GitHub - avrtt/paysage: Pandas add-on library: find data quality issues and clean/improve dataframes in one line using scikit-learn transformer

ver. 1.02 (beta) - Documentation (WIP): 🇺🇸 EN | 🇷🇺 RU

This library is planned to be merged with Gnomych, my other data analysis toolkit. Gnomych classes will become a part of the main branch since 1.2 version.

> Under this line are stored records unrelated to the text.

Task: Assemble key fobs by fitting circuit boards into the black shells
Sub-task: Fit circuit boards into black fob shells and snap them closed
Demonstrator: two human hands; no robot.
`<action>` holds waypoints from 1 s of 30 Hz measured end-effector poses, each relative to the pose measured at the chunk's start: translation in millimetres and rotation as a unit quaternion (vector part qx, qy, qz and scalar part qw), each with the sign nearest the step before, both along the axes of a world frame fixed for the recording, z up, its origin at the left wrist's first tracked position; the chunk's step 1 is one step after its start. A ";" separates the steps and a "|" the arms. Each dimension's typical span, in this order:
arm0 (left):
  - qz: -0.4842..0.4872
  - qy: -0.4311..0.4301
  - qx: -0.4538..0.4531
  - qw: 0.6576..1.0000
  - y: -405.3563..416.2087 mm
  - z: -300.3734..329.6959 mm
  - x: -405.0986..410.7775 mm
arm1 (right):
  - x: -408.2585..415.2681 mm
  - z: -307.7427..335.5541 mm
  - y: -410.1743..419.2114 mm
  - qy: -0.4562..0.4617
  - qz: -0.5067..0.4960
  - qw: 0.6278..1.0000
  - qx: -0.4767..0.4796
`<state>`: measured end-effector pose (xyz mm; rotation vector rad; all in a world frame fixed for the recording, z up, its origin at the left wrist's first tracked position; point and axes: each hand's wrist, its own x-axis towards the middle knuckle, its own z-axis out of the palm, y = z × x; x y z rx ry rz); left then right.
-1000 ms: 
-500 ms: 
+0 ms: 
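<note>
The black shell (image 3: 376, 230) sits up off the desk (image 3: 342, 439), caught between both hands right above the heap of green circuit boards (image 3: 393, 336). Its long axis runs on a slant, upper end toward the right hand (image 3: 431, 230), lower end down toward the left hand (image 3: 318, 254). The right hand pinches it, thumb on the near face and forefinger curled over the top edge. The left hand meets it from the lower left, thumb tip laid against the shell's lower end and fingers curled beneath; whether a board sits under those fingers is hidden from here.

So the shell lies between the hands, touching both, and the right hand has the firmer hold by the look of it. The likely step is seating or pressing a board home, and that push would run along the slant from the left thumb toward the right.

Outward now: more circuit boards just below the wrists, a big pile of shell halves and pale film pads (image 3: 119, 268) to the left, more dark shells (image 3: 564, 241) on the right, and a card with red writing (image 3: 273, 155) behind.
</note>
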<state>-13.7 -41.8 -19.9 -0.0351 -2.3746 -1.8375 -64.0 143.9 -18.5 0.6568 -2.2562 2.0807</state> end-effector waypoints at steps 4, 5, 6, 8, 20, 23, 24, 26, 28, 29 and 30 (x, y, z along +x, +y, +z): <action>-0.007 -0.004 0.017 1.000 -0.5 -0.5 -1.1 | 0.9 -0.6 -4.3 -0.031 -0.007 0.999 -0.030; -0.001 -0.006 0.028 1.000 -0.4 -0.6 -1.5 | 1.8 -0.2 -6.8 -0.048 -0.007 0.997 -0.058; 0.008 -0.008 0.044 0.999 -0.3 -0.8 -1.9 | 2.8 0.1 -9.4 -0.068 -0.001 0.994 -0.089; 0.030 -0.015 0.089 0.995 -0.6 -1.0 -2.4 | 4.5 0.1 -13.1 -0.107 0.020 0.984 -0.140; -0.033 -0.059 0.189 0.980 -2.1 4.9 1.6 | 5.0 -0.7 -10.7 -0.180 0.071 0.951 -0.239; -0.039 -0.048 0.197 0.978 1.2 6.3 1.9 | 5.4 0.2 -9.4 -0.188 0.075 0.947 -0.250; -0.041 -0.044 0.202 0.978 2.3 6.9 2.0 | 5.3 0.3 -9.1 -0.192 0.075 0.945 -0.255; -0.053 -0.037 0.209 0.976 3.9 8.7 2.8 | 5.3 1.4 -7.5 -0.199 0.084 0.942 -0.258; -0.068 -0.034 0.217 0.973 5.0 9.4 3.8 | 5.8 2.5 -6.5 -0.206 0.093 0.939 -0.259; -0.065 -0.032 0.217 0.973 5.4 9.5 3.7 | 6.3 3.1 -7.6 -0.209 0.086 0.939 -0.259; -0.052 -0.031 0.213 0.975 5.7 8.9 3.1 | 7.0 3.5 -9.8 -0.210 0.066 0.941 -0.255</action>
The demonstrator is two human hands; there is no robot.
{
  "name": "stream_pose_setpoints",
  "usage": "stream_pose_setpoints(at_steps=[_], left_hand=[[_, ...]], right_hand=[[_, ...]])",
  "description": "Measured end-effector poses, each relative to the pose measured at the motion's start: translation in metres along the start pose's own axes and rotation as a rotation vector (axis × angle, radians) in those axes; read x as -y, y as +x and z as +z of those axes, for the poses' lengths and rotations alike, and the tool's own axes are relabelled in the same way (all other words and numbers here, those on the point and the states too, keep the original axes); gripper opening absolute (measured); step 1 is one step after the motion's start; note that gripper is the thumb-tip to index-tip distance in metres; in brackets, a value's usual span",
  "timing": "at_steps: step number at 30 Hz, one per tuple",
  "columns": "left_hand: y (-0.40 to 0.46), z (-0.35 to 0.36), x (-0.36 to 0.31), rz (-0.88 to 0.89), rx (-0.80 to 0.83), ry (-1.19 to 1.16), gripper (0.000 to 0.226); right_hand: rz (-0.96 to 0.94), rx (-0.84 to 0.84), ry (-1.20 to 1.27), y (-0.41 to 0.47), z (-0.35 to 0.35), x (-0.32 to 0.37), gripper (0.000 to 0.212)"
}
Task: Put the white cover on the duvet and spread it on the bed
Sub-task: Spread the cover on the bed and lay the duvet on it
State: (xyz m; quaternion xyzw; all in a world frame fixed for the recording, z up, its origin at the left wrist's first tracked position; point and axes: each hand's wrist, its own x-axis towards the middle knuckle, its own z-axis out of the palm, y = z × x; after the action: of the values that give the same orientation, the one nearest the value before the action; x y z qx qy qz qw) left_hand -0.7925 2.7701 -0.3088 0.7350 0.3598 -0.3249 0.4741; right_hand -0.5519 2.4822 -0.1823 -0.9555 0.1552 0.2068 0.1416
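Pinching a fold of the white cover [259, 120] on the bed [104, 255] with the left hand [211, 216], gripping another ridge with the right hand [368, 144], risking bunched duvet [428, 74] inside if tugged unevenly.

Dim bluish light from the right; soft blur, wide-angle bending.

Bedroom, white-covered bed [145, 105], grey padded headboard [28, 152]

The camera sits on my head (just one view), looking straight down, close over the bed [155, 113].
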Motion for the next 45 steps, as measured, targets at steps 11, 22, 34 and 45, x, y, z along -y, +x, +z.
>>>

Paysage is a minimalistic toolkit of useful Pandas extras for ensuring data quality in your DataFrames. It simplifies cleaning, profiling and improving your datasets so that you can focus on delivering more reliable data insights.

Introduction
Key components
Use cases
Installation
Usage
API
To do
Contributing
License

Introduction

Paysage is a Python library that helps with data quality analysis and enhancement. Designed for speed and scalability, it integrates with pandas and scikit-learn to:

quickly clean and enhance your DFs
provide data quality reports
assist in data preprocessing before modeling
integrate with existing sklearn pipelines

With paysage, you can easily assess issues such as missing values, outliers and data inconsistencies while also benefiting from data profiling and transformation tools.

Key components

graph TD
    A[Data] --> B[dq_report]
    B -->|uses| C[classify_columns]
    C -->|uses| D[left_subtract]
    C -->|uses| E[EDA_find_remove_columns_with_infinity]
    B --> F[Generate DQ Report]
    F -->|output| G[HTML Report via write_to_html]
    B --> H[Identify Issues]
    H -->|input| I[Fix_DQ Transformer]
    I -->|transforms| J[Clean Data]
    K[DataSchemaChecker] -->|validates| L[Data Schema]
    K -->|transforms| M[Adjusted Data]
    N[dc_report] -->|uses| O[dq_report Train]
    N -->|uses| P[dq_report Test]
    O --> Q[Compare Distributions]
    P --> Q
    Q --> R[DC Report]
    R -->|output| G

    classDef report fill:#141d47,stroke:#007bff;
    classDef transformer fill:#6e0711,stroke:#28a745;
    classDef function fill:#690700,stroke:#ffc107;
    classDef helper fill:#085252,stroke:#dc3545;
    class B,N function;
    class C,D,E helper;
    class I,K transformer;
    class G,R report;

paysage is organized into several core modules:

🔎 dq_report
Generates a detailed data quality report (inline or HTML) that inspects your dataset for issues such as missing values, outliers, duplicates, correlation anomalies and potential data leakage.
⚖️ dc_report
Compares two DataFrames (commonly train vs. test) and highlights their differences. It includes statistical tests like the KS Test to compare distributions and examines discrepancies in missing/unique values.
🔧 Fix_DQ
A scikit-learn compatible transformer that automatically detects and corrects data quality issues. It handles a variety of problems — from ID columns and zero-variance features to outliers and imbalanced classes — in just one line of code.
📋 DataSchemaChecker
Validates whether your DataFrame adheres to a specified schema. It checks data types, reports mismatches and attempts to coerce columns to the desired types.

Use cases

1. Data quality report (`dq_report`)

The dq_report function generates a comprehensive report (either inline or as an HTML file) by scanning your dataset for:

ID columns, zero-variance features and rare categories (less than 5% representation)
Infinite values and mixed data types
Outliers (using the Inter Quartile Range)
High cardinality and highly correlated features (correlation > 0.8)
Duplicate rows/columns and skewed distributions (skew > 1.0)
Imbalanced classes and potential feature leakage

For very large datasets, a sample of 100K rows is used by default. If you prefer full-data analysis, load your data into a DataFrame before passing it to the function.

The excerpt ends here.